Singer, Kathleen E; Wallen, Taylor E; Jalbert, Timothy; Wakefield, Devin; Spuzzillo, Anthony; Sharma, Sameer; Earnest, Ryan; Heh, Victor; Foreman, Brandon; Goodman, Michael D.
Afiliação
  • Singer KE; Department of General Surgery, University of Cincinnati, Cincinnati Ohio.
  • Wallen TE; Department of General Surgery, University of Cincinnati, Cincinnati Ohio.
  • Jalbert T; Department of General Surgery, University of Cincinnati, Cincinnati Ohio.
  • Wakefield D; Department of General Surgery, University of Cincinnati, Cincinnati Ohio.
  • Spuzzillo A; Department of General Surgery, University of Cincinnati, Cincinnati Ohio.
  • Sharma S; Department of Neurology, University of Cincinnati, Cincinnati Ohio.
  • Earnest R; Department of General Surgery, University of Cincinnati, Cincinnati Ohio.
  • Heh V; Department of General Surgery, University of Cincinnati, Cincinnati Ohio.
  • Foreman B; Department of Neurology, University of Cincinnati, Cincinnati Ohio.
  • Goodman MD; Department of General Surgery, University of Cincinnati, Cincinnati Ohio. Electronic address: goodmamd@ucmail.uc.edu.
J Surg Res ; 262: 27-37, 2021 06.
Article em En | MEDLINE | ID: mdl-33540153
ABSTRACT

BACKGROUND:

There is interest in methods of measuring noninvasive intracranial pressure (ICP), including pupillometry, ultrasonographic transcranial Doppler (TCD), and optic nerve sheath diameter (ONSD), for diagnosing traumatic brain injury (TBI) in limited resource environments. Whether these technologies have diagnostic agreement is unknown.

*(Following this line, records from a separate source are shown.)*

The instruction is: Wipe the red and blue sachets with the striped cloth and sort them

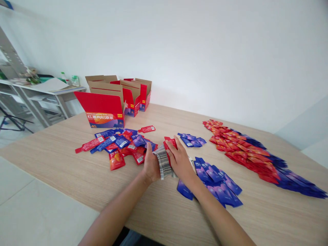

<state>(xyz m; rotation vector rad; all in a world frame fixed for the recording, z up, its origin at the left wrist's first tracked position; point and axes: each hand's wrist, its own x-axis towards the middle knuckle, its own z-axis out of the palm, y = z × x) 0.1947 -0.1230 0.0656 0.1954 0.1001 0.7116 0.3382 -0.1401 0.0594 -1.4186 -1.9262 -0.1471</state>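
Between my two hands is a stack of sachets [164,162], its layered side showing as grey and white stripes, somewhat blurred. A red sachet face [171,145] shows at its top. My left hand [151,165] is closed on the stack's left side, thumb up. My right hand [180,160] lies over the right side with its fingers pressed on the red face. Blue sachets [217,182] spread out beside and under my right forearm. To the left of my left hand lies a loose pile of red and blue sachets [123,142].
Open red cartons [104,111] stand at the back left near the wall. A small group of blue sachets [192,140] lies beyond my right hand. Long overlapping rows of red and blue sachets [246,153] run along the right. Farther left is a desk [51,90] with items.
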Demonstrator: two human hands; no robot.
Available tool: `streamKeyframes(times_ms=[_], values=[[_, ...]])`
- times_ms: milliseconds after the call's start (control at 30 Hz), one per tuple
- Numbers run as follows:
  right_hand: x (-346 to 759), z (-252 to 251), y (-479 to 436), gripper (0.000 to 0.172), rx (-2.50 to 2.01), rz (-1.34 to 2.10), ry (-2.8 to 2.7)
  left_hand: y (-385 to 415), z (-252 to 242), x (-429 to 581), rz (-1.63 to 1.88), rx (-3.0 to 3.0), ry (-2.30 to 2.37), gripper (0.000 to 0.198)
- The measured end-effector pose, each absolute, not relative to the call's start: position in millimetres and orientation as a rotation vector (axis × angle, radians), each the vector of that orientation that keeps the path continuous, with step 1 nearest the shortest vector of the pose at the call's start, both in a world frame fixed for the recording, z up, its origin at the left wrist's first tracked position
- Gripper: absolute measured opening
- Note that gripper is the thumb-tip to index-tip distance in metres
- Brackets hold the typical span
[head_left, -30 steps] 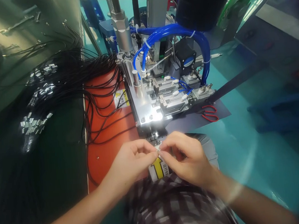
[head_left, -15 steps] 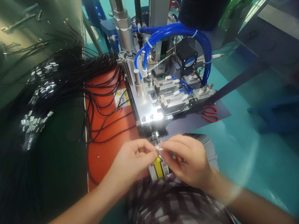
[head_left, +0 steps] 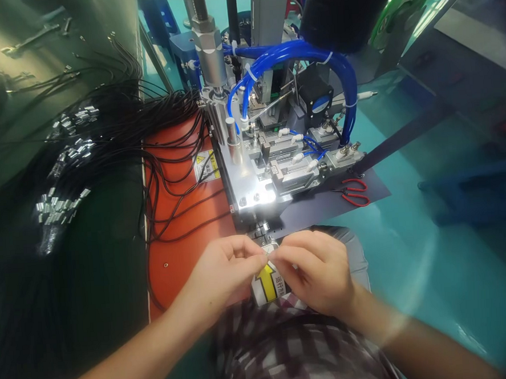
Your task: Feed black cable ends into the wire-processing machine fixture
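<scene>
Little has shifted since a second ago: both hands stay at the front edge of the machine, and the right fingers have curled a touch closer over the piece they share.

At far left, a dark green surface carries a big sheaf of thin black cables, too many to count, with three loose clusters of shiny metal clips among them. Next comes the orange worktop, crossed by several cable strands. One warning sticker lies on it, with a yellow triangle; its print is too small to read.

The left hand and right hand meet fingertip to fingertip, each pinching the small silvery piece between thumb and forefinger, just in front of the machine's lower edge and above a white label. That label bears one yellow arrow pointing upward and a column of characters, partly covered by the right hand and not legible. A checked shirt fills the bottom of the view.

Behind the hands stands one metal machine with a brightly lit base plate, thick blue hoses looping over it and a small black fan. To its right, one pair of red-handled scissors lies on a dark sheet. Beyond that is a teal floor, and one green reel shows at the upper right.
</scene>
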State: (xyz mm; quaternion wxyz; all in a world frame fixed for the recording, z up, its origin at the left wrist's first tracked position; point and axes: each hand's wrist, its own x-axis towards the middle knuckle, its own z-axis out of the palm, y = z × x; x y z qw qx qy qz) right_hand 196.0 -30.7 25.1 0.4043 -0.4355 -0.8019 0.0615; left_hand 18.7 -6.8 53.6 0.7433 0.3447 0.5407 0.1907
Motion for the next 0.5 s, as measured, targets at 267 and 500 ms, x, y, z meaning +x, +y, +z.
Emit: streamKeyframes(times_ms=[267,500], values=[[192.2,37.1,-34.2,0.012,-1.341,0.935,-1.75,-4.4,57.0,20.0,0.408,0.713,1.176,0.024],[190.7,39.9,-31.6,0.011,-1.457,1.258,-1.576,-7.0,57.0,18.9,0.444,0.796,1.193,0.023]])
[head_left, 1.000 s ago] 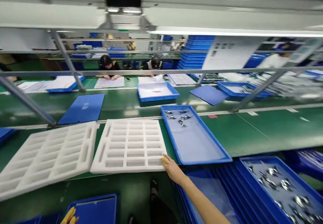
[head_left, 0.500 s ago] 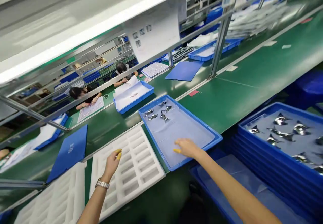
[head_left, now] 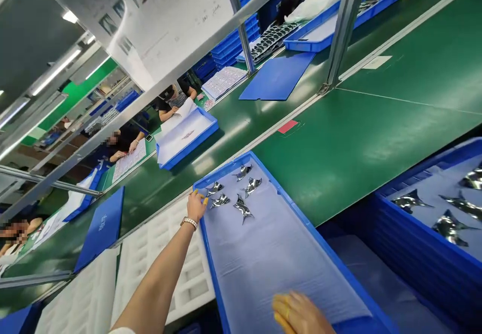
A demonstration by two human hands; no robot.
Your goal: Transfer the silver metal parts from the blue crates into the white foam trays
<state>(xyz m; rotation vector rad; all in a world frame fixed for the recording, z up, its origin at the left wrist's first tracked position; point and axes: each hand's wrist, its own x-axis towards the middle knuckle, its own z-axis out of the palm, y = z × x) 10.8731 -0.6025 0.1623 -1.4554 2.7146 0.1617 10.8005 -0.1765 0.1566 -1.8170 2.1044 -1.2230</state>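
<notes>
My left hand (head_left: 196, 206), with yellow finger covers and a metal watch band at the wrist, is closed on the left rim of a blue tray (head_left: 311, 217) near its far corner. Its thumb lies inside the rim. Several shiny metal ray-shaped pieces (head_left: 243, 207) rest at the tray's far end on a pale liner sheet (head_left: 259, 258). Over the near part of that sheet is my right hand (head_left: 301, 313), somewhat blurred, fingers loosely bent and apart from the thumb. No object shows in it. Whether it touches the sheet I cannot tell.
White foam trays with compartments (head_left: 150, 243) lie left of the blue tray. At right, stacked blue trays (head_left: 417, 183) carry more metal pieces. A metal post (head_left: 341, 37) and rail cross the green bench (head_left: 376, 133). Co-workers sit across the bench behind another blue tray (head_left: 207, 135).
My left hand has moved from above the foam tray to the blue tray's rim. The blue tray appears closer, and my right hand is nearer its front end. The view has shifted.
</notes>
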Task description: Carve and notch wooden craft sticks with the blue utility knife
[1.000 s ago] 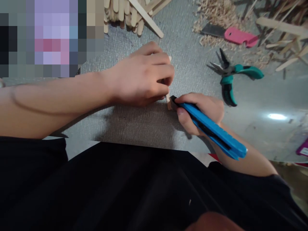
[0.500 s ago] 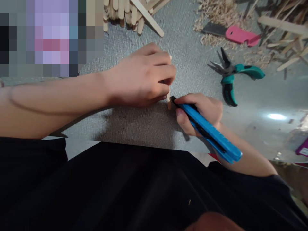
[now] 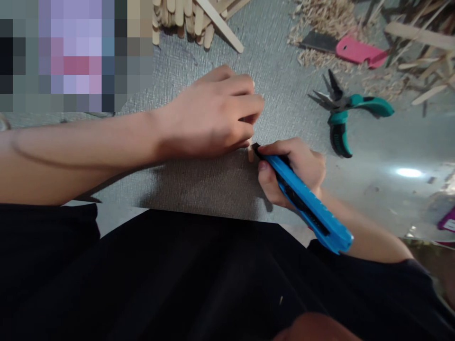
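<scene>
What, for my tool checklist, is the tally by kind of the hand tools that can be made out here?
Blue utility knife, in the right hand: 1
Pink-handled blade, among the shavings: 1
Green-and-black pliers, lying open: 1
Total: 3
Not counted: the purple item at the right edge, too cut off to identify.

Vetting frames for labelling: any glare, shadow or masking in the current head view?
Head view: bright glare spot on the table at right; dark shadow below the left hand; pixelated block over the upper-left corner.
</scene>
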The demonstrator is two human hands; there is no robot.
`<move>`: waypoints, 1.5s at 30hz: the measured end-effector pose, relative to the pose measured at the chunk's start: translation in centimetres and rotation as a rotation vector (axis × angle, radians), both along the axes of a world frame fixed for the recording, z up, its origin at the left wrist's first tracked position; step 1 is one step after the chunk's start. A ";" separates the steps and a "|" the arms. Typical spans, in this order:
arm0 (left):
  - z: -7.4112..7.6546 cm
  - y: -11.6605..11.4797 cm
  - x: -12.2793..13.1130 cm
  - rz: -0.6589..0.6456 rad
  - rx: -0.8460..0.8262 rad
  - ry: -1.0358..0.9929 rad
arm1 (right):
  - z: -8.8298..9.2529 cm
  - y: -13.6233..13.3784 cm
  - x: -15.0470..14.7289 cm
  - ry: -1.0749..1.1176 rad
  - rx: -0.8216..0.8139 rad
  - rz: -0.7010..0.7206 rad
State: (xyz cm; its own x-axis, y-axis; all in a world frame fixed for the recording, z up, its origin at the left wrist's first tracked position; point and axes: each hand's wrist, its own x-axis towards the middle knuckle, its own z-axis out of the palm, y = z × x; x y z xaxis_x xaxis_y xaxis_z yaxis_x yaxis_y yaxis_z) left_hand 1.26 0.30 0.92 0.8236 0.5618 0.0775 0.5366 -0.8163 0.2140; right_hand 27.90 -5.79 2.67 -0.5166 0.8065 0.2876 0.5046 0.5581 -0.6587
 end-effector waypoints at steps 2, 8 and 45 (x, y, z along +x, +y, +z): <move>0.1 0.0 0.2 0.005 -0.004 0.007 | 0.2 -0.3 -0.2 -0.020 0.002 -0.038; 0.2 0.0 0.3 0.009 0.041 -0.031 | 0.1 -0.6 -0.6 -0.015 0.147 -0.018; -1.6 0.1 -0.5 0.059 -0.148 -0.212 | -0.8 -1.5 0.2 -0.113 0.051 -0.117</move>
State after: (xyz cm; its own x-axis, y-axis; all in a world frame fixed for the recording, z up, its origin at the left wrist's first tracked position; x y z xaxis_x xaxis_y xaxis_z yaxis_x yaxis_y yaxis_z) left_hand 0.78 0.43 -0.69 0.7632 0.6266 0.1578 0.5130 -0.7360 0.4417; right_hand 28.10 -7.30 1.84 -0.4513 0.8488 0.2754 0.6374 0.5226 -0.5662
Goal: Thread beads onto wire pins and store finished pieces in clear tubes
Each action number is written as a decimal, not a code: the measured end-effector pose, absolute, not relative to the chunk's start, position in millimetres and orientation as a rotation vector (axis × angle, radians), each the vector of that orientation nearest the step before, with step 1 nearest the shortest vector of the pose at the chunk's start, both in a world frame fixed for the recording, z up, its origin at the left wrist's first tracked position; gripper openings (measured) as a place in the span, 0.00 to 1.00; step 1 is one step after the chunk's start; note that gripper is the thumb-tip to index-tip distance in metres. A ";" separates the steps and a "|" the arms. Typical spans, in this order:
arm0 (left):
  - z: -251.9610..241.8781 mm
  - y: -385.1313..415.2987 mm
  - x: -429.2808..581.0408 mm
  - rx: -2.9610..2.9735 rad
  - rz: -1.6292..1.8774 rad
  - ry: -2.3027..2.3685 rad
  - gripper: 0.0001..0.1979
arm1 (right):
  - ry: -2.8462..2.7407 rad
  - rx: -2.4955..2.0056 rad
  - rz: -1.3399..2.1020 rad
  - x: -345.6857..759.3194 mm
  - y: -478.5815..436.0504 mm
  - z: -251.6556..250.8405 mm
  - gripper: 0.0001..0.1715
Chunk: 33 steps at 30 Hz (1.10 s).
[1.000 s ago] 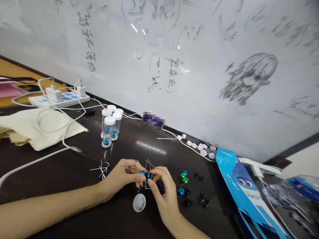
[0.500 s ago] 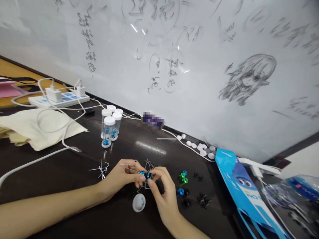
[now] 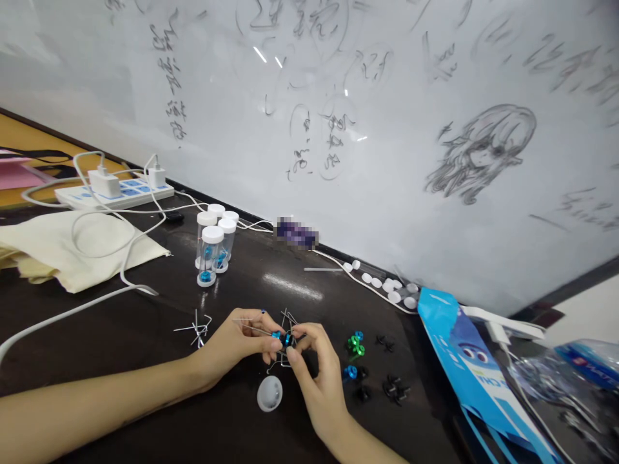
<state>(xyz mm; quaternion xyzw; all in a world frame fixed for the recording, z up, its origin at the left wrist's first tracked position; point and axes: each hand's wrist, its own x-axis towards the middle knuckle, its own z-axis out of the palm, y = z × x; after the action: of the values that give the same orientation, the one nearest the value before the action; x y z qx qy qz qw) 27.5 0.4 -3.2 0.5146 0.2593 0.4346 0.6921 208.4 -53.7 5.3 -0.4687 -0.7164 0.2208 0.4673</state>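
Observation:
Low over the dark table (image 3: 145,335), my left hand (image 3: 236,345) and my right hand (image 3: 316,377) meet fingertip to fingertip. Both pinch a small blue bead piece (image 3: 281,338) strung on a thin metal wire (image 3: 251,328) that sticks out to the left. Just behind the hands lies a tangle of bent wires (image 3: 289,318). A clear round lid (image 3: 269,394) rests on the table right below my hands.
Loose green, blue and black beads (image 3: 356,346) lie right of my hands, more wires (image 3: 197,328) to the left. Several white-capped vials (image 3: 213,248) stand behind. White caps (image 3: 394,290), a blue package (image 3: 464,361), a cream cloth (image 3: 62,248), cables and a power strip (image 3: 116,190) line the whiteboard (image 3: 338,116).

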 end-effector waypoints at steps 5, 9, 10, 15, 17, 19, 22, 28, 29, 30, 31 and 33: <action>-4.9 0.8 27.8 1.167 0.974 0.580 0.08 | -1.797 -1.147 0.512 207.8 -53.5 5.1 0.06; -5.3 1.2 27.9 1.158 0.977 0.586 0.08 | -1.753 -1.151 0.528 208.6 -54.1 4.8 0.10; -5.3 1.3 27.9 1.154 0.976 0.583 0.08 | -1.751 -1.145 0.530 208.8 -54.3 4.9 0.10; -4.7 1.1 28.2 1.151 0.969 0.574 0.08 | -1.789 -1.134 0.546 209.3 -54.8 5.7 0.08; -4.0 1.0 28.1 1.154 0.972 0.579 0.08 | -1.774 -1.136 0.550 209.2 -54.7 6.0 0.09; -3.1 0.7 28.0 1.152 0.975 0.584 0.08 | -1.756 -1.128 0.553 209.2 -54.7 6.3 0.10; -2.0 0.0 27.9 1.146 0.972 0.572 0.08 | -1.776 -1.118 0.557 209.5 -55.2 6.7 0.10; -2.5 0.1 27.6 1.137 0.976 0.575 0.07 | -1.749 -1.118 0.581 211.0 -55.7 5.1 0.14; -2.9 0.1 27.5 1.134 0.976 0.577 0.07 | -1.746 -1.114 0.579 211.2 -55.4 4.9 0.14; -3.3 0.1 27.4 1.133 0.973 0.573 0.07 | -1.752 -1.112 0.578 211.2 -55.1 4.8 0.14; -3.6 0.1 27.3 1.132 0.971 0.568 0.07 | -1.763 -1.114 0.577 211.3 -54.8 4.9 0.14; -4.3 0.1 27.3 1.136 0.969 0.557 0.07 | -1.774 -1.119 0.581 211.2 -54.4 4.9 0.14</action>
<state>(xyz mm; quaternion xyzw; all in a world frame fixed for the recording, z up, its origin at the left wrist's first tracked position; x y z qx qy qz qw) 27.3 0.1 -4.3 0.5098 0.2499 0.4349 0.6990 211.2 -54.4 4.9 -0.4555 -0.7220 0.2365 0.4640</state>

We hypothesized that ONSD, pupillometry, and TCD could both distinguish severe TBI and correlate with ICP.

METHODS:

A prospective study of 135 patients was conducted at a level 1 trauma center. Four test groups were established nontrauma patients with ICP monitoring, trauma patients without TBI, trauma patients with mild TBI, and trauma patients with severe TBI with ICP monitoring. All patients underwent daily measurements of ONSD, pupillometry, and TCD with both CX50 Sonosite and the Spencer ST3 Yi Pencil probe.

RESULTS:

ONSD differed significantly in patients with severe TBI compared with patients with mild and no TBI, but did not correlate with ICP. Pupillometric constriction velocity, dilation velocity, and percent change in pupil diameter were significantly different in patients with severe TBI, but also did not correlate with ICP. TCD did not differ among TBI severities, but middle cerebral artery peak systolic velocity, middle cerebral artery flow velocity, and carotid flow velocity correlated with ICP.

CONCLUSIONS:

This is a novel study of four noninvasive tests to screen for severity of TBI and measure ICP. Our analysis indicates that no single device can do both. However, ONSD and pupillometry may be used as a supplementary screening tool for severe TBI, whereas TCD could be used to estimate and follow ICP in patients with severe TBI.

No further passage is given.